Good Morning, Holy Spirit
- Author: Benny Hinn
- Language: English
- Publisher: Thomas Nelson
- Publication date: 1990
- Publication place: United States
- Media type: Print
- Pages: 177 pp
- ISBN: 978-0-7852-6126-1

= Good Morning, Holy Spirit =

Book by Benny Hinn

Good Morning, Holy Spirit is a best-selling book by Benny Hinn.
The book is about Benny Hinn's childhood and how an encounter with the Holy Spirit changed his life.
== Summary ==
The book describes the following facts about Hinn's childhood. Hinn was born Israel. He was raised within the Greek Orthodox tradition and also learned about Catholic traditions. He was lonely as a child because he had a stutter.
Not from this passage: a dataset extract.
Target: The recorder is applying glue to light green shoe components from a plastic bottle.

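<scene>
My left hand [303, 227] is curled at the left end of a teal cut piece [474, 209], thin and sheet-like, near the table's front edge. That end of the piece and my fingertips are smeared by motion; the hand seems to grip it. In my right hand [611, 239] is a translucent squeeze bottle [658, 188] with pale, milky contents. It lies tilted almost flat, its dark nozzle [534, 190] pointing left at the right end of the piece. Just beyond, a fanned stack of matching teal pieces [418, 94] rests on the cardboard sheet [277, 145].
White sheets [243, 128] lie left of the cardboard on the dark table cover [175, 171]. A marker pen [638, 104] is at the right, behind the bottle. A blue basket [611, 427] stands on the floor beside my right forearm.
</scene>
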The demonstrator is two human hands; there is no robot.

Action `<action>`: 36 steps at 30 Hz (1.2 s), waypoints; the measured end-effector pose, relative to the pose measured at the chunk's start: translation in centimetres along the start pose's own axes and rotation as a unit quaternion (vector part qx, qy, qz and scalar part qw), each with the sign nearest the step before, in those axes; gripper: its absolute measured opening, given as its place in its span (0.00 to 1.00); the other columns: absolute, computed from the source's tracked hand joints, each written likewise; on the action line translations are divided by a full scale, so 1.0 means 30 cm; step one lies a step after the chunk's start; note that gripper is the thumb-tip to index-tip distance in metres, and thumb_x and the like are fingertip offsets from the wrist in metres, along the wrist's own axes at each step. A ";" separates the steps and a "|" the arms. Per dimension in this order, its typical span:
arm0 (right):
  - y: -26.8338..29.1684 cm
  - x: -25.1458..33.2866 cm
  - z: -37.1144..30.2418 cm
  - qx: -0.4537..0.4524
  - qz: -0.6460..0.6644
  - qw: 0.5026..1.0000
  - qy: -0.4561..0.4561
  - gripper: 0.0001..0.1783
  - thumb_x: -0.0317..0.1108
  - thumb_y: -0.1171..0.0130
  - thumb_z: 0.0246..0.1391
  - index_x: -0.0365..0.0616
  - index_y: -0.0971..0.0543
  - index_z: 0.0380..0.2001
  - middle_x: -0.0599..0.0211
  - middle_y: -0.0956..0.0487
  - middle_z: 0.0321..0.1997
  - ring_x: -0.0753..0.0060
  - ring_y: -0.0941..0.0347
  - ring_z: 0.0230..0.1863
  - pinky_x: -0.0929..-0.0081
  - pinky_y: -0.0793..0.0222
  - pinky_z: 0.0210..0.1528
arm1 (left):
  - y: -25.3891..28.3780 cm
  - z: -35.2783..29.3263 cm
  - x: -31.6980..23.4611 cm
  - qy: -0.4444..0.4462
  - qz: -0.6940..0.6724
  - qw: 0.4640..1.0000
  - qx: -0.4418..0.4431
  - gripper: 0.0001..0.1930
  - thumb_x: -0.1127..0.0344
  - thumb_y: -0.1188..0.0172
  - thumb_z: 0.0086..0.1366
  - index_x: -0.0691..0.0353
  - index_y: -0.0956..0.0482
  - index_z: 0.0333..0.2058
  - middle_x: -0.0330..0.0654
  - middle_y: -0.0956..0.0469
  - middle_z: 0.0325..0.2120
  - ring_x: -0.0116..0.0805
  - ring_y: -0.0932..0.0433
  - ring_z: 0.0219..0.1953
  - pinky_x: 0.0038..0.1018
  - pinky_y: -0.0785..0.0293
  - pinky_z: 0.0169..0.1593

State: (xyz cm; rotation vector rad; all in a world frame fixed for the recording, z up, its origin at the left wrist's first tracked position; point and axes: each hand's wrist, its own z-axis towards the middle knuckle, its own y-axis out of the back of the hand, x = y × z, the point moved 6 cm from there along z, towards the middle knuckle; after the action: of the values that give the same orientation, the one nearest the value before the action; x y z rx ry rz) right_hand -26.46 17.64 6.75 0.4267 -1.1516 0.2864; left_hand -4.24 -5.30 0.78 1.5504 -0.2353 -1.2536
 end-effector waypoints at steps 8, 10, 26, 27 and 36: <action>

Soon after the 1967 Arab–Israeli War ("The Six-Day War"), Hinn's family emigrated to Toronto.
In 1973, he attend a "miracle service" conducted by evangelist Kathryn Kuhlman. After attending this service, he learned about the Holy Spirit. He prays to know more about the Holy Spirit. The Holy Spirit then meets Hinn. This changes his life. The Holy Spirit reveals his personality and his emotions based on Bible references.
The Holy Spirit asks him to give a sermon. His stutter disappears the moment he started the sermon.
The Holy Spirit continues to be with Hinn and guide him.

== Sales and Reception ==
The book was first published in 1990, then revised and expanded in 2004. Millions of copies have been sold.
Despite the success, the book was criticized for not conforming completely to Christian teachings.